Mi padre por fin, con mucho esfuerzo, se independizó logrando el sueño del negocio propio, gracias a una sociedad con otros compatriotas. Ese negocio fue un bar, que estaba en Lomas de Zamora. Pero como vivíamos en la capital, entonces él tenía que levantarse a las cuatro de la mañana, tomar un tren hasta Retiro, luego el subterráneo a Constitución y después otro tren hasta Lomas de Zamora. Mi padre, muchas veces, aunque ya había terminado su turno, alargaba su jornada sin tener obligación, para ayudar a sus socios, porque en la noche de los sábados y domingos, a la salida de los cines, el bar se llenaba de clientes. En aquellos tiempos, los bares no cerraban por la noche. Mi padre, aunque llegaba cansado del trabajo, siempre tenía un momento para mí. Tanto mi mamá, como él, me dieron todo lo que pudieron. Nunca me faltó cariño, comida, ropa y juguetes. Su comprensión y consejos, ante los problemas que se me presentaban, siempre fueron un gran respaldo para mí. Recuerdo muchas veces que él llegaba cansado del trabajo, con los pies hinchados, por andar todo el día con la bandeja sirviendo mesas, y todavía tenia la paciencia de sentarse junto a mí y ayudarme con los deberes.
Mi papá trabajó muy duro para que yo tuviese lo que él no tuvo. Serian necesarias muchas hojas para plasmar en ellas todo lo que me dieron mis padres. Por eso, ¿cómo voy a meter yo a mis padres en una residencia de ancianos y dejarlos en manos extrañas, que no conocen sus gustos o sus manías y que para ellos son solo un trozo de carne con nombre, que hay que cuidar?

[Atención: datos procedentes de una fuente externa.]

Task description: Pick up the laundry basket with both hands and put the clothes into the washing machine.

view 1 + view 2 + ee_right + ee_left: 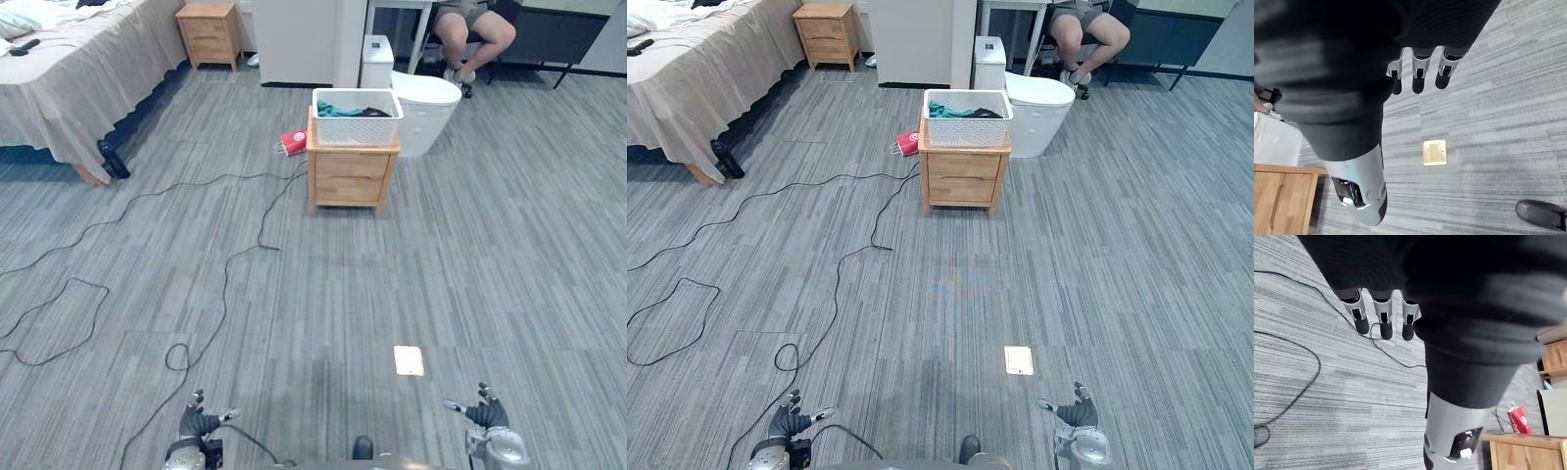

Yo he tenido la suerte de tener lo mejores y mas cariñoso padres de mi mundo y pienso disfrutar de ellos hasta el ultimo momento, aunque me cueste (que me cuesta) mucho trabajo y esfuerzo lograrlo. Es triste llegar a viejo y descubrir que esos seres que nacieron de ti, te meten en un asilo para quitarse un estorbo de encima y disfrutar de la vida. Una vida que no hubiesen tenido, si esos padres hubiesen sido tan egoístas comos sus hijos.